----- Information

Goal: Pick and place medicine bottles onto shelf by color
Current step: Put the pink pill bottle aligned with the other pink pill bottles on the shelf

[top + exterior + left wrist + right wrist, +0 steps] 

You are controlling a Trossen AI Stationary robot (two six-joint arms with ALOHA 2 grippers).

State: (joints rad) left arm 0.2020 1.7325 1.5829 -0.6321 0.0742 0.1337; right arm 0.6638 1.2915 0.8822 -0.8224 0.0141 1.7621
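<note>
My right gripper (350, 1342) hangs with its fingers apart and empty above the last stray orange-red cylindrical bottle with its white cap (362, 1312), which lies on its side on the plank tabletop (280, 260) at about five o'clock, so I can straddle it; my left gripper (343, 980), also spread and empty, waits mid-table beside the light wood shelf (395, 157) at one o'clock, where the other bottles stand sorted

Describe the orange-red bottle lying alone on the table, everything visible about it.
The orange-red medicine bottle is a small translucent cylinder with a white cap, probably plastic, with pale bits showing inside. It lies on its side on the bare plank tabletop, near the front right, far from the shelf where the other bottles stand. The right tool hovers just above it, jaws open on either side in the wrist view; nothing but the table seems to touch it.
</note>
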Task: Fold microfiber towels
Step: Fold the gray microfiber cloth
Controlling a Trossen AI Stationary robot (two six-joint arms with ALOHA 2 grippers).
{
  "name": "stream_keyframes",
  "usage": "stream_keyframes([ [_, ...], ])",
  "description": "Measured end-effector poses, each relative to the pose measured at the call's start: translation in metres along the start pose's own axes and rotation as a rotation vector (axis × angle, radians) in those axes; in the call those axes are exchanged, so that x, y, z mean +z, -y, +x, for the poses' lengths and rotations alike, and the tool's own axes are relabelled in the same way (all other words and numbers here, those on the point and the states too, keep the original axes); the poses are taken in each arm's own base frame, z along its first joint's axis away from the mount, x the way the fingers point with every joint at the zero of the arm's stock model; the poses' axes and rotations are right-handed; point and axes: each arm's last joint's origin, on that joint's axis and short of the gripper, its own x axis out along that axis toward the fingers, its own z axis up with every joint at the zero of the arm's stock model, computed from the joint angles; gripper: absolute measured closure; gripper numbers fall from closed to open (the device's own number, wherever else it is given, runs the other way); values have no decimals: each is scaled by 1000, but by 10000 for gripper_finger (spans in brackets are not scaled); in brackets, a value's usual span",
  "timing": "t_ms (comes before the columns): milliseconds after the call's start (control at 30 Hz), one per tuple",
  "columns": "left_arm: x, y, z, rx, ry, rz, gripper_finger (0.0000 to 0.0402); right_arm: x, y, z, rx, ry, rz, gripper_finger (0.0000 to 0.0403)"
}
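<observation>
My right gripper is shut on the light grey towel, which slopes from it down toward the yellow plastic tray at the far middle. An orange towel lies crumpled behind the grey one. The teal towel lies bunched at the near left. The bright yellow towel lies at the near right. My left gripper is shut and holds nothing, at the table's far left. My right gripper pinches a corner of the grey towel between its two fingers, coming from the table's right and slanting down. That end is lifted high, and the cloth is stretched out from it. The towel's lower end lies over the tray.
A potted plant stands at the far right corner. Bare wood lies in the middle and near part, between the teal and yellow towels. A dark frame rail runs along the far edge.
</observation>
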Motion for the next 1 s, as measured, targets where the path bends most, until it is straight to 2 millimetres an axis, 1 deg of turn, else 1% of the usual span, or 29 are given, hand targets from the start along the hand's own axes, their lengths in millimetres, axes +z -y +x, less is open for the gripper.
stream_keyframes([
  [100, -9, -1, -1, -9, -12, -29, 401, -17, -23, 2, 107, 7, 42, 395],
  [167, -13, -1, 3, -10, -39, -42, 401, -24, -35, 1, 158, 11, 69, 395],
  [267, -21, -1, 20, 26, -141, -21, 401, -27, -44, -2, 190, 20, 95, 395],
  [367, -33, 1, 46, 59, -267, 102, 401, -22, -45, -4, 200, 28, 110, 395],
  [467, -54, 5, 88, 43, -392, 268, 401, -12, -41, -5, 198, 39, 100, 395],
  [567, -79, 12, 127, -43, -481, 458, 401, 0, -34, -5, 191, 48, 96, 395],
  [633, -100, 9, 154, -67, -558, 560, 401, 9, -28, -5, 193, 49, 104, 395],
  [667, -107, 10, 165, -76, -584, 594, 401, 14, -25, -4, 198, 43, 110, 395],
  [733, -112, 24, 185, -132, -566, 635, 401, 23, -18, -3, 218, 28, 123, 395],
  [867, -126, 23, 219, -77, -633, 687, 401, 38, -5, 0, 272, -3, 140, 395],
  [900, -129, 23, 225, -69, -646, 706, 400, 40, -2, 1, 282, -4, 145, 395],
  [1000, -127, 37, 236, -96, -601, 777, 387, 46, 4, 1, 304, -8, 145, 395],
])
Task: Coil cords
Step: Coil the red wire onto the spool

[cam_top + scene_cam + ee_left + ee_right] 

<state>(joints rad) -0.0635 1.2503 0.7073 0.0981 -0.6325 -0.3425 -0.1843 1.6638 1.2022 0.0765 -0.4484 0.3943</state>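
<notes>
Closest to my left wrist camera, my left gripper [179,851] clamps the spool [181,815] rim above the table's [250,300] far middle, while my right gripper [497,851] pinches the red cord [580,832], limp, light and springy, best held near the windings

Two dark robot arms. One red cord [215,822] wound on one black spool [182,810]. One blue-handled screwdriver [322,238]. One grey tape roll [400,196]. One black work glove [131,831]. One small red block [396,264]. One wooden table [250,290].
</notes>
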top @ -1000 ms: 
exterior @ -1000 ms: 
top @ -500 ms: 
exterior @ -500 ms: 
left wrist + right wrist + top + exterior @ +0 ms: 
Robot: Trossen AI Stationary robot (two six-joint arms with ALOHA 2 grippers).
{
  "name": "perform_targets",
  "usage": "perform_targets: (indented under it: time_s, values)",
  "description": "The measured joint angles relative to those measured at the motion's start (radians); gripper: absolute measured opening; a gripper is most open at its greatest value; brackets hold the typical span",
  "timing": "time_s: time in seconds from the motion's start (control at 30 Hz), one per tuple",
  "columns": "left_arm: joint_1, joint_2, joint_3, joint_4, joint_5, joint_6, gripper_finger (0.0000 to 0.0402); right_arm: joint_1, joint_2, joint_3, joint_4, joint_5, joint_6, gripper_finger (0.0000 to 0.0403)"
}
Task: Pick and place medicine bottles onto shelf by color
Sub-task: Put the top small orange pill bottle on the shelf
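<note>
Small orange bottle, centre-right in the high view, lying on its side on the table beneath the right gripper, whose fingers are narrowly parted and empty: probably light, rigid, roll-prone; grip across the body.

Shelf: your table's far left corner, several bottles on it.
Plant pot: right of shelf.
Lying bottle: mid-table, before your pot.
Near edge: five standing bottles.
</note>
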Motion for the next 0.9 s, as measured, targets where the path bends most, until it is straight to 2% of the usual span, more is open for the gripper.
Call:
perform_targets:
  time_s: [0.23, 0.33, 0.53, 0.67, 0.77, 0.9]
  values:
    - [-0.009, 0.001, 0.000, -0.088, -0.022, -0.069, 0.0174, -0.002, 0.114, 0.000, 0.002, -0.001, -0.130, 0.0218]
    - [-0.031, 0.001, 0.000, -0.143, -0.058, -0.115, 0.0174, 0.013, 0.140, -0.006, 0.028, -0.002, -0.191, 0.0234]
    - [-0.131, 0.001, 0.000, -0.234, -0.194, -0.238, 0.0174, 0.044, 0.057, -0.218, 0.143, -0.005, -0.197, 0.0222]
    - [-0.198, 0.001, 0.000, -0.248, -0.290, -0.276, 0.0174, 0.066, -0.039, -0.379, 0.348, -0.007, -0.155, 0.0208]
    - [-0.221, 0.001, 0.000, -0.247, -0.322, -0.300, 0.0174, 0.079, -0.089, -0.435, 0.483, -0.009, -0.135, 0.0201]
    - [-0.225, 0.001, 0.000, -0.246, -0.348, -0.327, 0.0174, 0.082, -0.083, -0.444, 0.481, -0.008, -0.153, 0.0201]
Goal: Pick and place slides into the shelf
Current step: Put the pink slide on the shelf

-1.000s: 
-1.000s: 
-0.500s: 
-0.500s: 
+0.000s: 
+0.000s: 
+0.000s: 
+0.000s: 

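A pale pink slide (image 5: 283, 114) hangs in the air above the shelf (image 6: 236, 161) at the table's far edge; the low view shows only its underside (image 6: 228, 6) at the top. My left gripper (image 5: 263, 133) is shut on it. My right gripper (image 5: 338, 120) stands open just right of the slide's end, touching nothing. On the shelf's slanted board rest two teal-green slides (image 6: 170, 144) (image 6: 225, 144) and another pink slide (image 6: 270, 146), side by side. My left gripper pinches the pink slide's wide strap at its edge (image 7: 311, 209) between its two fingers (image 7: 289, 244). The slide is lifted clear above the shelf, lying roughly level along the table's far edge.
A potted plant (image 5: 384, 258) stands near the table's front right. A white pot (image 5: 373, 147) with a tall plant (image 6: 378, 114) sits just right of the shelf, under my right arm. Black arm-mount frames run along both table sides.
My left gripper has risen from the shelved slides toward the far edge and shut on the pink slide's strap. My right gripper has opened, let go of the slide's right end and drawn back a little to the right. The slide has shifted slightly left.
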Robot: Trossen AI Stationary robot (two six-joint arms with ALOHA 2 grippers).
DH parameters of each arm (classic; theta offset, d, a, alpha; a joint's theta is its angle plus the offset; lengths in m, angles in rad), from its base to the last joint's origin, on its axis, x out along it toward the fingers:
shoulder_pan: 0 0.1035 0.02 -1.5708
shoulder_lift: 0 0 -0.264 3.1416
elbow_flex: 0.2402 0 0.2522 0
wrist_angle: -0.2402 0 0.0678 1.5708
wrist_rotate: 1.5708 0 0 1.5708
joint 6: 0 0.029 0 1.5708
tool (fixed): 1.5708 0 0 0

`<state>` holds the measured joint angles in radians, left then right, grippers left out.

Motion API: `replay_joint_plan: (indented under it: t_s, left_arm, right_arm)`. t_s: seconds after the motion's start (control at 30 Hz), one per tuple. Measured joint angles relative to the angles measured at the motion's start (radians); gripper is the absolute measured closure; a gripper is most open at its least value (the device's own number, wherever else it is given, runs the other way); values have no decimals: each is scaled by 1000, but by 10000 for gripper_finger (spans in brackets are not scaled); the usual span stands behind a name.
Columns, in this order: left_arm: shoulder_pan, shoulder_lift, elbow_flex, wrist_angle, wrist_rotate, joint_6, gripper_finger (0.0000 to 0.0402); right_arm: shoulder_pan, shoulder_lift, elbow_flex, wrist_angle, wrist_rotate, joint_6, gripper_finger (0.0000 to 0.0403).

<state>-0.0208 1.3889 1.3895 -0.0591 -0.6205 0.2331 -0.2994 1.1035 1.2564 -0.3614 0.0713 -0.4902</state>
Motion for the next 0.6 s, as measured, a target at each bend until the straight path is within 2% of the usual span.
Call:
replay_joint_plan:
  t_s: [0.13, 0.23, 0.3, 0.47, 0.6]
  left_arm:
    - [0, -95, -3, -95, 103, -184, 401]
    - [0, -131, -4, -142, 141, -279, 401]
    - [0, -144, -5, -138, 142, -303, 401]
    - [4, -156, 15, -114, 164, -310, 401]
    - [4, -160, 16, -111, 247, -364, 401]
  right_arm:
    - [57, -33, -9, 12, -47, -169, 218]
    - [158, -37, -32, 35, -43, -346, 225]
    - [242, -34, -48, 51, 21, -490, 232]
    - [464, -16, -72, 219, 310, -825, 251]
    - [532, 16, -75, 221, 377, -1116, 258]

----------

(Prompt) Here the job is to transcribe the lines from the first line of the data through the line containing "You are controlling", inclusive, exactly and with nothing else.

(Solution)
Goal: Pick and place medicine bottles onto shelf by color
Current step: Put the pink pill bottle aligned with the other pink pill bottles on the shelf

[top + exterior + left wrist + right wrist, +0 steps] 

You are controlling a Trossen AI Stationary robot (two six-joint arms with ALOHA 2 grippers).

This exercise has nothing further to it.